After graduation, I was probably the last of my class to get any kind of work; as a collage artist/illustrator opportunities were scarce. I did one-off commissions for socially conscious magazines like New Internationalist and for Literary Review. I also did some unpaid work for an independent left wing magazine, Undercurrents. But this wasn’t enough work to survive and I certainly didn’t have a back up plan. A college friend recommended me for a junior layout position on a free magazine and (through a connection made there) she and I worked on a series of catalogues for the fashion journalism course at St Martins College. I then applied for and got a part time layout job at City Limits (a weekly, London listings magazine) where I was introduced to Neville Brody. At the time, the influential typographer and designer was designing the magazine’s covers. Neville, whose work was constantly plagiarized, liked the fact that my work came from a place outside his influence and hired me to work with him on a magazine prototype, Vive, for IPC and then to art direct New Socialist (the Labour Party’s magazine which he had redesigned). He then recommended me for the Art Director position at The Face, the magazine where he had made his name.

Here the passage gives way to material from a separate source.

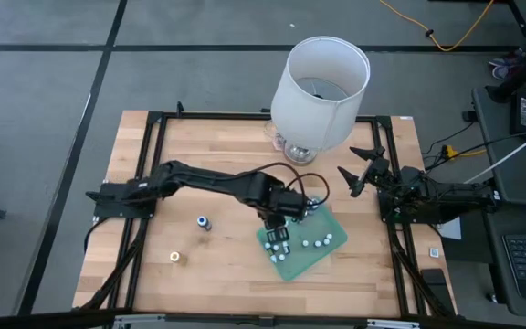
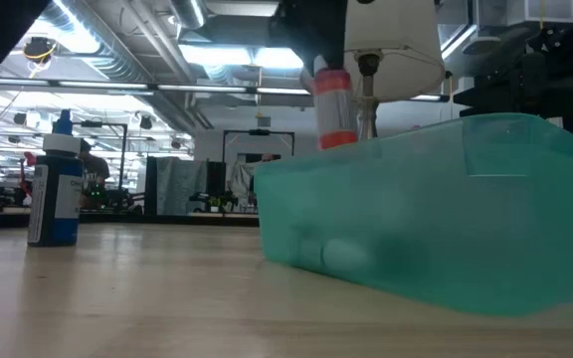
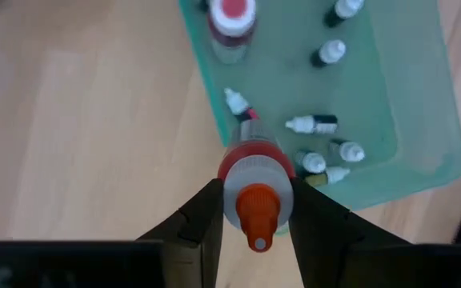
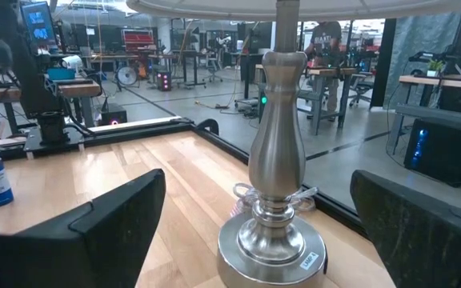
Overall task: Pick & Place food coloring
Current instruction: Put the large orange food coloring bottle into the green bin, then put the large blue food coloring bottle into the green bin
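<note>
Across the middle of the scene: a pale wooden table [image 1: 199, 274], butcher-block grain, rectangular, framed by black rails. Toward the far edge, one lamp [image 1: 322, 87] with a big white drum shade, smooth and slightly tapered, on a turned brushed-metal stem and round base [image 4: 272, 240]. Near the front centre, one green mat [image 1: 301, 242], square with rounded corners, translucent teal with a low raised rim in the low view. Scattered on the mat, about seven tiny food coloring bottles [image 3: 312, 124], mostly dark bodies with whitish pointed tops, lying or tilted, plus a larger one with a red top [image 3: 232, 20] standing near a corner. Above the mat's edge, left gripper [image 3: 253, 210], dark flat fingers clamped on a red-topped bottle [image 3: 254, 188] with a clear ribbed body, a red collar and an orange-red nozzle; lifted clear of the wood in the low view. Off the mat on bare wood, one blue bottle [image 1: 205, 222] with a white shoulder, upright, and one small pale round piece [image 1: 176, 258] nearer the front. At the right rail, beside the lamp base, right gripper [image 1: 365, 170], black angular fingers spread wide, holding nothing.
</note>
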Robot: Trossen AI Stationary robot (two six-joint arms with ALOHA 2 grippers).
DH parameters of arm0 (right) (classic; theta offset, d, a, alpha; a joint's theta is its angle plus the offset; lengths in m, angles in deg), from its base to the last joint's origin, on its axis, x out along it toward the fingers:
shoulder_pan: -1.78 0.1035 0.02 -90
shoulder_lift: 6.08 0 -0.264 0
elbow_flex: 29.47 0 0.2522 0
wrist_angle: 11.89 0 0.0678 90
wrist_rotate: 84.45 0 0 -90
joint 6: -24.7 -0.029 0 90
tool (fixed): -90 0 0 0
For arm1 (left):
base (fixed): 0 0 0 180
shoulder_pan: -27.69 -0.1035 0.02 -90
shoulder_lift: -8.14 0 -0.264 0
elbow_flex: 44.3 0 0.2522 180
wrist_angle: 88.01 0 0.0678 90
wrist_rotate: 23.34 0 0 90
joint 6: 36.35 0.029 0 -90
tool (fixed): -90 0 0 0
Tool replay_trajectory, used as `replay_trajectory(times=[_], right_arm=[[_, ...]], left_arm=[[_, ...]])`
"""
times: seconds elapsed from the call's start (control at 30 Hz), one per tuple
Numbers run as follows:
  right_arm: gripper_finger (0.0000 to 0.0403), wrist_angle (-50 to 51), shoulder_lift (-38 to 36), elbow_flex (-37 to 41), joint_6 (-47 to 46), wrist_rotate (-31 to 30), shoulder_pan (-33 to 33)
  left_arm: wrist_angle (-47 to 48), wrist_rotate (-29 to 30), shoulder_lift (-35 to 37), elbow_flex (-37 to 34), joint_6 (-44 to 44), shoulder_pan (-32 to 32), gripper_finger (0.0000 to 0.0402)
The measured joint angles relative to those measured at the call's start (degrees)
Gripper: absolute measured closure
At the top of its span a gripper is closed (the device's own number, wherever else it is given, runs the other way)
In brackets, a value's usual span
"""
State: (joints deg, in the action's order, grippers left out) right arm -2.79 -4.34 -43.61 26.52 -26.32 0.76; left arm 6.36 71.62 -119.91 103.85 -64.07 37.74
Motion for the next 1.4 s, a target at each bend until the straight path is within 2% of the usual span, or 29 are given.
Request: replay_trajectory(times=[0.37, 0.83, 1.03, 1.3, 1.4], right_arm=[[0.0006, 0.0, 0.0, 0.0, 0.0, 0.0, 0.0], [0.0006, 0.0, 0.0, 0.0, 0.0, 0.0, 0.0], [0.0006, 0.0, 0.0, 0.0, 0.0, 0.0, 0.0], [0.0006, 0.0, 0.0, 0.0, 0.0, 0.0, 0.0], [0.0006, 0.0, 0.0, 0.0, 0.0, 0.0, 0.0]], left_arm=[[0.7, -0.1, -1.6, 0.0, 0.5, 1.6, 0.0290], [-0.2, -0.1, -8.5, -0.1, 1.5, 2.6, 0.0290], [-1.4, 2.6, -9.1, -0.1, 2.0, 2.6, 0.0290], [-1.1, 2.9, -9.1, -0.1, 2.0, 2.6, 0.0217], [-1.1, 1.4, -9.1, -0.1, 2.4, 2.6, 0.0203]])
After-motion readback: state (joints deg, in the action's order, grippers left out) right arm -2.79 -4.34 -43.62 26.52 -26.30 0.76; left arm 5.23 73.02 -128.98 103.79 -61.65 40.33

What inspires you when developing a concept – music, film, and fine art? Or do you find it is more a collaboration between you and your team?                                     My design and art direction work has evolved with the image, most often photography, front and center. My process starts with a combination of involved research and intuitive exploration –- a mix of the practical and the poetic. From this basis I can outline the project, define potential directions and explain my thoughts to others. Once a photographer is involved it becomes very much a collaborative process. At the commissioning stage there is a delicate balance between communication, organization, expectation, and leaving/creating space for. While at the design and layout stage the hope is to execute using the strongest imagery in the most compelling way whilst still delivering the idea and content of the story.

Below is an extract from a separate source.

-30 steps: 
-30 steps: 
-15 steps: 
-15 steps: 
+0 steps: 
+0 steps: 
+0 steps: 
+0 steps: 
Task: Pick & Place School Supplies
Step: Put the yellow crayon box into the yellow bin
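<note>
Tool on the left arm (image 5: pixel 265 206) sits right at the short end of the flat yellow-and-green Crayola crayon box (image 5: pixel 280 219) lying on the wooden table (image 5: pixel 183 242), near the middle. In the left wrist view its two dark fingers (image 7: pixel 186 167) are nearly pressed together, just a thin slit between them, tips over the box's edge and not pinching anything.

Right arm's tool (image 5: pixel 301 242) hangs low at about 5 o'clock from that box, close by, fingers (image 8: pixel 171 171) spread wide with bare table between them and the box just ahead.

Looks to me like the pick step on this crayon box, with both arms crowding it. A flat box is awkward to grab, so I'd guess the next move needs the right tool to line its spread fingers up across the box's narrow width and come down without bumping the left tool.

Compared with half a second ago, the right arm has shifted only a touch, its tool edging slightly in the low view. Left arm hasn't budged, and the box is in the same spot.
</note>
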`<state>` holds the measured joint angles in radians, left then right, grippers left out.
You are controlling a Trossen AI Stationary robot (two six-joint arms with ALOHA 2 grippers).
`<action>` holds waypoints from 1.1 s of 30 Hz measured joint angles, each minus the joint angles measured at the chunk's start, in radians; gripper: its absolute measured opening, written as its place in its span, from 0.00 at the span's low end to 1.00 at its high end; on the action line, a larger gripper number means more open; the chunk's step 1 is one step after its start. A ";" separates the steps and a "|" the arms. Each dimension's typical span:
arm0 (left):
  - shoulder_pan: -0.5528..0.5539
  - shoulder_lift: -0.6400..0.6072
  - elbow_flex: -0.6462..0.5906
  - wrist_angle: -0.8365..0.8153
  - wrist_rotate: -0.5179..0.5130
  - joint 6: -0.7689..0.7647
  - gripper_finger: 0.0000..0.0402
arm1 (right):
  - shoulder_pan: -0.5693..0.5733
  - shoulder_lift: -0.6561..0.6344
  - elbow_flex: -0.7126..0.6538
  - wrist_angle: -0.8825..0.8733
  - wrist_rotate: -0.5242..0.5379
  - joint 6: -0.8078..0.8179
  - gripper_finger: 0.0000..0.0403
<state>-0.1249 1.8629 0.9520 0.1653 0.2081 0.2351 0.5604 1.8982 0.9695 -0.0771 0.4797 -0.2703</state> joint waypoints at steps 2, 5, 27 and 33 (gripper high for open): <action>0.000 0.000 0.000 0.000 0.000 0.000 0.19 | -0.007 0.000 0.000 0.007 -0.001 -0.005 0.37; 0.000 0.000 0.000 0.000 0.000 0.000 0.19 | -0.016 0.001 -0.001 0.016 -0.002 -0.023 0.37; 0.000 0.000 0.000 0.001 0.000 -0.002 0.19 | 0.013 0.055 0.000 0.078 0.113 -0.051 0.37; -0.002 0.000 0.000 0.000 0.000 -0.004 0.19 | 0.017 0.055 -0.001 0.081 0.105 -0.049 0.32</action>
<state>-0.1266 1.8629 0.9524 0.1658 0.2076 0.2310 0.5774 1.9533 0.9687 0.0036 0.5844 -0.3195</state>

What do you look for when choosing a photographer to work with on a story?
It depends on the project but most often I am drawn to photographers who have a strong personal vision and personal project work. I also look for photographers with an understanding of light, composition, a developed aesthetic and a relevant skill-set to execute within the parameters of the project. I also look for photographers who are willing to push themselves. Equally important, I look for those equipped with the best disposition and temperament for a particular project. How has the downturn in the economy affected your creative process, if at all? I feel that when the economy is suffering there is a need to be creative and resourceful. Personally I have been fortunate that despite the economic downturn I have continued to find creative and exciting challenges. Since leaving The Fader earlier this year I have split my time between Magnum Photos where I am creative director and Time Magazine where I am photo editor. During your time at The Face, you have been described as opening up the magazine to a new generation of innovative talent in the late ‘80s and early ‘90s.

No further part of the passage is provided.